Notes de publication de Django 5.0.8

August 6, 2024

Django 5.0.8 corrige trois problèmes de sécurité de sévérité moyenne, un problème de sécurité de sévérité élevée ainsi que plusieurs bogues dans 5.0.7.

CVE-2024-41989: Memory exhaustion in django.utils.numberformat.floatformat()

If floatformat received a string representation of a number in scientific notation with a large exponent, it could lead to significant memory consumption.

To avoid this, decimals with more than 200 digits are now returned as is.

CVE-2024-41990: Potential denial-of-service vulnerability in django.utils.html.urlize()

urlize and urlizetrunc were subject to a potential denial-of-service attack via very large inputs with a specific sequence of characters.

CVE-2024-41991: Potential denial-of-service vulnerability in django.utils.html.urlize() and AdminURLFieldWidget

urlize, urlizetrunc, and AdminURLFieldWidget were subject to a potential denial-of-service attack via certain inputs with a very large number of Unicode characters.

CVE-2024-42005: Potential SQL injection in QuerySet.values() and values_list()

QuerySet.values() and values_list() methods on models with a JSONField were subject to SQL injection in column aliases, via a crafted JSON object key as a passed *arg.

Correction de bogues

  • Ajout de validation manquante dans UniqueConstraint(nulls_distinct=False) lors de l’utilisation d”*expressions (#35594).

  • Correction d’une régression dans Django 5.0 où ModelAdmin.action_checkbox pouvait casser la page HTML de liste pour modifications du site d’administration lors du rendu d’une instance de modèle ayant une méthode __html__ (#35606).

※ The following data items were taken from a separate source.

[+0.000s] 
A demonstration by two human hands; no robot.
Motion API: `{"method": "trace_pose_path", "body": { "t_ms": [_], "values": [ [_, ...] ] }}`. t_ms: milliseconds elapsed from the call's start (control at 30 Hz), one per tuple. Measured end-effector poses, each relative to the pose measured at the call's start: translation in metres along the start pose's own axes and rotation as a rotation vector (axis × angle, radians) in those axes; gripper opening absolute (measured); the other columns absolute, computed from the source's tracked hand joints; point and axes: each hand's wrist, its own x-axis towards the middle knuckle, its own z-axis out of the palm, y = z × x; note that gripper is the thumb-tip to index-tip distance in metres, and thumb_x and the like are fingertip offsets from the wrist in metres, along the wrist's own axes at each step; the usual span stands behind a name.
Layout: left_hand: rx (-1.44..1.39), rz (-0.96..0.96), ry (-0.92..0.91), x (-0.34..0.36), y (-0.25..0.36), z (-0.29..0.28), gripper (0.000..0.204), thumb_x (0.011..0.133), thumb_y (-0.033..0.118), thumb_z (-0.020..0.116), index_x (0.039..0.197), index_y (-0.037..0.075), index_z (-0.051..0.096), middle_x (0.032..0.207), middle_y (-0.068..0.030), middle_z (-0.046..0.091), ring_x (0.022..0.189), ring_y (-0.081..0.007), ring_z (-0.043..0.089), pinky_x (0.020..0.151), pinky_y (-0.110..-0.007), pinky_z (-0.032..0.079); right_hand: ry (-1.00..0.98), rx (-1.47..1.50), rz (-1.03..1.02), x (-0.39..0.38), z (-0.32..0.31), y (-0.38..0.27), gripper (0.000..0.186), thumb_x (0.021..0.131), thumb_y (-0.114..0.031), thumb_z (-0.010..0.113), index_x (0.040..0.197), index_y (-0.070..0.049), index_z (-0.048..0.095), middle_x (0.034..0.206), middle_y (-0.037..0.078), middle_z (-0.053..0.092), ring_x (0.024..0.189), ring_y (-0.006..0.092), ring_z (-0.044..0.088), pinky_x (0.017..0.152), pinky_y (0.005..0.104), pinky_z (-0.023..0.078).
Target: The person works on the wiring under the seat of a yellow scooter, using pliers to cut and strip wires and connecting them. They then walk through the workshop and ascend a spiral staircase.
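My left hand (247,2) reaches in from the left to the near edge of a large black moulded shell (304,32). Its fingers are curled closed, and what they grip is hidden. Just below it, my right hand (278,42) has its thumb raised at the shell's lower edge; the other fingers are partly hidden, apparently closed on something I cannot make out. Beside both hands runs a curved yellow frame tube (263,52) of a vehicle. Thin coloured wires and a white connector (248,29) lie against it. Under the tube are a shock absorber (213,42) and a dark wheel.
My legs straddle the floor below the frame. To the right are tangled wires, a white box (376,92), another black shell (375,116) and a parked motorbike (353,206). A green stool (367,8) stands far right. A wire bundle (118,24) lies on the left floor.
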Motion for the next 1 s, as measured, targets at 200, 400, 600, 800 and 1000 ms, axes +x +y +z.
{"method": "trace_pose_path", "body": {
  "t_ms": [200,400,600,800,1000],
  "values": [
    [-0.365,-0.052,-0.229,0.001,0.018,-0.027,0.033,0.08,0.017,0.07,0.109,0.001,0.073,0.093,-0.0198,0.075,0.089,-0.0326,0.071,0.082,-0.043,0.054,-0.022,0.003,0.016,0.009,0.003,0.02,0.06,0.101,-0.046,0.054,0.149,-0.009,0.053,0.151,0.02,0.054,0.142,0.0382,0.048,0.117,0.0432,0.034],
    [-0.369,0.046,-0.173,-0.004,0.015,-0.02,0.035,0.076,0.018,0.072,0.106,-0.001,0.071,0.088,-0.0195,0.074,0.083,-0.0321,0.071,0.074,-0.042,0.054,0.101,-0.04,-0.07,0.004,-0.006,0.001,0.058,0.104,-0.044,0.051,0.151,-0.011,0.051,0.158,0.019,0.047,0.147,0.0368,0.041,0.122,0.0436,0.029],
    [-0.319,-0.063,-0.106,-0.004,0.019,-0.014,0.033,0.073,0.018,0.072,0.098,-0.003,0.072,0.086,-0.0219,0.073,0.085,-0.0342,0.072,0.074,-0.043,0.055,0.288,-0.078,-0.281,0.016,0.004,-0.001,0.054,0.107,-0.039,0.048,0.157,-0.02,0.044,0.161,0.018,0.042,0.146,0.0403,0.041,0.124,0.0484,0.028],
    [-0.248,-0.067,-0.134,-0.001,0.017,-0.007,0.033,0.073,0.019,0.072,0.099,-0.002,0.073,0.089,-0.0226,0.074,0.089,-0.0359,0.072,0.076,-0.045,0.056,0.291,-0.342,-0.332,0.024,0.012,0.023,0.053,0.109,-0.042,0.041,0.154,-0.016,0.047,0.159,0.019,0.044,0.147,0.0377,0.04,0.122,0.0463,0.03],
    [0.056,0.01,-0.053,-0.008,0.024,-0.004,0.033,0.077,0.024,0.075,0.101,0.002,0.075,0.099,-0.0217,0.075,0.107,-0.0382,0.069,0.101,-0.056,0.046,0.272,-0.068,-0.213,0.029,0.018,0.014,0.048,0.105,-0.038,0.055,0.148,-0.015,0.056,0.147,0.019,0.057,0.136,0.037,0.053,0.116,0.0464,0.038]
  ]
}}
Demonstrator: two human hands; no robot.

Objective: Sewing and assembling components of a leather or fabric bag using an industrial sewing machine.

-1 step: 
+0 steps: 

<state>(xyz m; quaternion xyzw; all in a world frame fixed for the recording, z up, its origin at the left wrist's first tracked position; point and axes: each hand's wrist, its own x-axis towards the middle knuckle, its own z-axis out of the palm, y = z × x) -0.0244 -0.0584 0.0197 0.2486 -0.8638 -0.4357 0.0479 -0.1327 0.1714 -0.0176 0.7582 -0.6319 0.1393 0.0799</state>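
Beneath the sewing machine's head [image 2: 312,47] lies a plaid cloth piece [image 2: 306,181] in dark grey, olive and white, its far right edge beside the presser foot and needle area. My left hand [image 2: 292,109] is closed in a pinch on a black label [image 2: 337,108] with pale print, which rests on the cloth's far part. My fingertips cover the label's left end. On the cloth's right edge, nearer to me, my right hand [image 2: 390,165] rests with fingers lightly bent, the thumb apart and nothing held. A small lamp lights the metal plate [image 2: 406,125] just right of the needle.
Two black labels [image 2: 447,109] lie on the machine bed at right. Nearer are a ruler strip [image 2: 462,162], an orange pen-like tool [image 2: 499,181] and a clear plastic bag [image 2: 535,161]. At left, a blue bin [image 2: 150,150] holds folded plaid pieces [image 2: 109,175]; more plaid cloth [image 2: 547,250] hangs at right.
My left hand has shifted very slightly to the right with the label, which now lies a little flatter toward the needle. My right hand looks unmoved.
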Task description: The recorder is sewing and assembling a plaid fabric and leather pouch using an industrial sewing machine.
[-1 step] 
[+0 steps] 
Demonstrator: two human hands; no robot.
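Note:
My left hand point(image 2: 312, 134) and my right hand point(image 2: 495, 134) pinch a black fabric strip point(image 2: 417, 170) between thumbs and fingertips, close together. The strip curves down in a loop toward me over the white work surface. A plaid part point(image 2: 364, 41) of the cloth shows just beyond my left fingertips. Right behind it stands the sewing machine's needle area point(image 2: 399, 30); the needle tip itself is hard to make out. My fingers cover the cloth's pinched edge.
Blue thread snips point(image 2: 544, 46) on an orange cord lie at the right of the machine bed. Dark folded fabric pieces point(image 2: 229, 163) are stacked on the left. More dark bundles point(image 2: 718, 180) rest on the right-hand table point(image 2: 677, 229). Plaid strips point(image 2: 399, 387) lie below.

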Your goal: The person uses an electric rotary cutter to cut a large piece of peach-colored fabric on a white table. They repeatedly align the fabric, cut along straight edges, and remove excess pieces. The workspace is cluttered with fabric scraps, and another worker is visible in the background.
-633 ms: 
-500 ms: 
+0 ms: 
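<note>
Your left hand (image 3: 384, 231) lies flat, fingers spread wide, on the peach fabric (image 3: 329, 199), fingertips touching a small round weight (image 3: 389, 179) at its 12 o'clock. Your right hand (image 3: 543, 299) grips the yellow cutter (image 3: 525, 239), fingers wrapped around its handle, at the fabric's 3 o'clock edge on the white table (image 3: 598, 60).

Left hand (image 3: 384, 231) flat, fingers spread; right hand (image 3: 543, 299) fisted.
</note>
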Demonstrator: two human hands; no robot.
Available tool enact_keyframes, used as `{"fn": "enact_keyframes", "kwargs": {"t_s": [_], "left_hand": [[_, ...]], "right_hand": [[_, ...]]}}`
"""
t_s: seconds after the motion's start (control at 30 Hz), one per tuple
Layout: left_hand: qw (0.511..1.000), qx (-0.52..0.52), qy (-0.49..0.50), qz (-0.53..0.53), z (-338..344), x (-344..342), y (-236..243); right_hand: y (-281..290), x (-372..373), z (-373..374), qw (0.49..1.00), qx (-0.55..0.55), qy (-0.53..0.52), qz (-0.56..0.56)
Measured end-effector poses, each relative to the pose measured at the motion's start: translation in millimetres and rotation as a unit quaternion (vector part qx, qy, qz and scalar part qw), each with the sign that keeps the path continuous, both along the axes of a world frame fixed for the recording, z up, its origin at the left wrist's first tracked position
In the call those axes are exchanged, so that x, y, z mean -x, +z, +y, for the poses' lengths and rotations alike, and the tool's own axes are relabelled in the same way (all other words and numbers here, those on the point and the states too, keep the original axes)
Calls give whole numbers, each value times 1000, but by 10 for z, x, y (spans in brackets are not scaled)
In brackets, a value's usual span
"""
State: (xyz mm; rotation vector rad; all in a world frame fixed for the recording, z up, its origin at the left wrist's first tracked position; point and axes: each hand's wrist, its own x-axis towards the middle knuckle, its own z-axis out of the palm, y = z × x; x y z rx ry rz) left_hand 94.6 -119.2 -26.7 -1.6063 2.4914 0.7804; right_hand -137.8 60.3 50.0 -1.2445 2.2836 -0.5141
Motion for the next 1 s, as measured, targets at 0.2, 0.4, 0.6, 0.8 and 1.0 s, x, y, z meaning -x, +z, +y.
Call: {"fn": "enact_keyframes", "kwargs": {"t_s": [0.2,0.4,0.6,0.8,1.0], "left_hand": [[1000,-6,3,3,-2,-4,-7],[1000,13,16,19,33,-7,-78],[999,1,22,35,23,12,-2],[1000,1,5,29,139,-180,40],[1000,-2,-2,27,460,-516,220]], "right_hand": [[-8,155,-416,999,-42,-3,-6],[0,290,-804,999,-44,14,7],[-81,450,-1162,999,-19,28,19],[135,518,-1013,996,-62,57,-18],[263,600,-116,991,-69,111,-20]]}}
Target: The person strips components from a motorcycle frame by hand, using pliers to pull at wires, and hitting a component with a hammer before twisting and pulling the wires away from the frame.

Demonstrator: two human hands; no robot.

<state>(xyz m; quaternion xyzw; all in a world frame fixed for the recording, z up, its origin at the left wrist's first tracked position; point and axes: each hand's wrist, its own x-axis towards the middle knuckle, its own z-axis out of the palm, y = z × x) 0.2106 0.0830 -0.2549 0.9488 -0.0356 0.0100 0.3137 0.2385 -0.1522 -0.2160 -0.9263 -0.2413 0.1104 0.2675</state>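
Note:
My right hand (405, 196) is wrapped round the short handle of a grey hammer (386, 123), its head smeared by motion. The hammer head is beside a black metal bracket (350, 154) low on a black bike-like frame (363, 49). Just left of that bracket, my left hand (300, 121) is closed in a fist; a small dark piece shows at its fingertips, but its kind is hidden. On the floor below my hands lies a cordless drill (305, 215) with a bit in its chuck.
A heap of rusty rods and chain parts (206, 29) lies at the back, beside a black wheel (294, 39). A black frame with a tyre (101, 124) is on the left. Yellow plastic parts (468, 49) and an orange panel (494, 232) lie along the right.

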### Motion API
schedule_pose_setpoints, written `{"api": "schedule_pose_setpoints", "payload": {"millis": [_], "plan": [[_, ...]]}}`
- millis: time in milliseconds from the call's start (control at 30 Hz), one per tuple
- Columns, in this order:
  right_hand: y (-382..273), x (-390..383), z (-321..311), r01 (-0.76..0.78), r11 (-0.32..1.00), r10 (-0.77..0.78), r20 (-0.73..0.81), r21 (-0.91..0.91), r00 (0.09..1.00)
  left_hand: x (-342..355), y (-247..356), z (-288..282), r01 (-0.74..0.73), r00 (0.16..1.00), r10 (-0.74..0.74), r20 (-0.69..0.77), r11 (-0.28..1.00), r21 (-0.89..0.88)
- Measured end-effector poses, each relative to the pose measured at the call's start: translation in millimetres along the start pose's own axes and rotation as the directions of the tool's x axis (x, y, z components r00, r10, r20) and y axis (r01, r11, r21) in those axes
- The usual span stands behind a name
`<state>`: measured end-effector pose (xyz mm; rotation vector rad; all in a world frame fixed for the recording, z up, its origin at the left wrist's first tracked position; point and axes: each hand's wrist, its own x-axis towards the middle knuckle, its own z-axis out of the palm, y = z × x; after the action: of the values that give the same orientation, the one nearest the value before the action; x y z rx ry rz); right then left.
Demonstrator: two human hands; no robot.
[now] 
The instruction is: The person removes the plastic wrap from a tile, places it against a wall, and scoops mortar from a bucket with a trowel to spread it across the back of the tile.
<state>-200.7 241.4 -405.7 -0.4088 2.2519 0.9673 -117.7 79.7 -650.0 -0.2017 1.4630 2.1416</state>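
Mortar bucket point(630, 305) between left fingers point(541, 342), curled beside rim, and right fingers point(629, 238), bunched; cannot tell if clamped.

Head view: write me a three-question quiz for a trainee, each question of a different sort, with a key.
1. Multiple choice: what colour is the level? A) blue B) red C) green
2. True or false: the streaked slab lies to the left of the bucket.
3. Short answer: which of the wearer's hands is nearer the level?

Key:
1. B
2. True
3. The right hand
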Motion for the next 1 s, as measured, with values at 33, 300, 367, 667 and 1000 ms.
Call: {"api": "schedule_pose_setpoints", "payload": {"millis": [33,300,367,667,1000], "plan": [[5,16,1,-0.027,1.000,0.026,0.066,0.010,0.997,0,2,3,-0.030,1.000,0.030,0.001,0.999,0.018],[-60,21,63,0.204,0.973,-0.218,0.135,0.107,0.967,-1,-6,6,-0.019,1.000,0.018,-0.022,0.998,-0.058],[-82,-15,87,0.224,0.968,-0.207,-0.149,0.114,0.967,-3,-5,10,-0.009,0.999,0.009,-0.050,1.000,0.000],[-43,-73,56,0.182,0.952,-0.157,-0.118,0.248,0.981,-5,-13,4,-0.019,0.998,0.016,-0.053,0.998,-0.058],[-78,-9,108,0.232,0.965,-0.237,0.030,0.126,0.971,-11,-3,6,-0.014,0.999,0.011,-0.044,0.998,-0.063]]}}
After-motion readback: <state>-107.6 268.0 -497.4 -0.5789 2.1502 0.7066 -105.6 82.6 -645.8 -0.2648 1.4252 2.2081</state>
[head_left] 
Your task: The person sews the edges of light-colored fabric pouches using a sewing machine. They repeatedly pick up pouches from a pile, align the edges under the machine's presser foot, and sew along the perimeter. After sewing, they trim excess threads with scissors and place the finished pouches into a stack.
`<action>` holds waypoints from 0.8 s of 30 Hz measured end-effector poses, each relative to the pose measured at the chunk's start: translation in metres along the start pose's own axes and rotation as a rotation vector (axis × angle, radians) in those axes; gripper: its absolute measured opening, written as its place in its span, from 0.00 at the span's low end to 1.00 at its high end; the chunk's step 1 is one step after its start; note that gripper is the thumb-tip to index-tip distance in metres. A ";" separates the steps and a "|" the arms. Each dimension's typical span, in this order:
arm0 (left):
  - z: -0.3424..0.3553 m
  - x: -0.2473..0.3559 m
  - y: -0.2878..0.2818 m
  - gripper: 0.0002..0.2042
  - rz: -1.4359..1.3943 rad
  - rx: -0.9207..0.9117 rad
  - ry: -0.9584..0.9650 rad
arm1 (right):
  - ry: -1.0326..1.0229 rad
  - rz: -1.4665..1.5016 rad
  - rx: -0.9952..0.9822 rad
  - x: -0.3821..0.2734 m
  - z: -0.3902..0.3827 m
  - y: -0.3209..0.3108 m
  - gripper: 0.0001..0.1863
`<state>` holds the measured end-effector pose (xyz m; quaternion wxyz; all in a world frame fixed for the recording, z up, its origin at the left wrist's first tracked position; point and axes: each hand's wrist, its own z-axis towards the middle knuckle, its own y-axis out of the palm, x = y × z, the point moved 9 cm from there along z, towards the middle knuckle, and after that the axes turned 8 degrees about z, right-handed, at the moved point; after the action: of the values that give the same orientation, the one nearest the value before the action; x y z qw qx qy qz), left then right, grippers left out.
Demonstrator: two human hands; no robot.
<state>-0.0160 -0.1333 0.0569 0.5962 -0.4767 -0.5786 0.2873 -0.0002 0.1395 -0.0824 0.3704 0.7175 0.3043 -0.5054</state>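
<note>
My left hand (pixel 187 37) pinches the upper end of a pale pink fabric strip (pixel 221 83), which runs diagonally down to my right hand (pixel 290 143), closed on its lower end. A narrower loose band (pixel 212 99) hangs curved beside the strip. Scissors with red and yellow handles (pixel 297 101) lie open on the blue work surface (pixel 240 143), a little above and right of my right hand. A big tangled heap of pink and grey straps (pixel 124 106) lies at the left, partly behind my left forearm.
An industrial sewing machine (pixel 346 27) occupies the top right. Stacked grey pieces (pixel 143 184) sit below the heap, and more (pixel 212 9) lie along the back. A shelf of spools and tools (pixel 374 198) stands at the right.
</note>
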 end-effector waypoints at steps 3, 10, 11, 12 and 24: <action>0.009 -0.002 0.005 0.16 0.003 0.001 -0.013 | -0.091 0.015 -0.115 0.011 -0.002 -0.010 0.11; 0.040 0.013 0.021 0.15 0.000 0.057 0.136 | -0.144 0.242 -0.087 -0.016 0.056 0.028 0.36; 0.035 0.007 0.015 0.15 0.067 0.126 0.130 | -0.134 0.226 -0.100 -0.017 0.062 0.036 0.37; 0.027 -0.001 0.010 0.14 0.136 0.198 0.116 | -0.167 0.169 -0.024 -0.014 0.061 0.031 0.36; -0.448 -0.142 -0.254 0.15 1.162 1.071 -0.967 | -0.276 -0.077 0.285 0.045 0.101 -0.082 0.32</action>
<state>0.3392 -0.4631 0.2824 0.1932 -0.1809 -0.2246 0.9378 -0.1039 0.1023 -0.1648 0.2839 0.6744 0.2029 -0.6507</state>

  • Fixed a crash when creating a model with a Field.db_default and a Meta.constraints constraint composed of __endswith, __startswith, or __contains lookups (#35625).

  • Fixed a regression in Django 5.0.7 that caused a crash in LocaleMiddleware when processing a language code over 500 characters (#35627).

  • Fixed a bug in Django 5.0 that caused a system check crash when ModelAdmin.date_hierarchy was a GeneratedField with an output_field of DateField or DateTimeField (#35628).

  • Fixed a bug in Django 5.0 which caused constraint validation to either crash or incorrectly raise validation errors for constraints referring to fields using Field.db_default (#35638).

  • Fixed a crash in Django 5.0 when saving a model containing a FileField with a db_default set (#35657).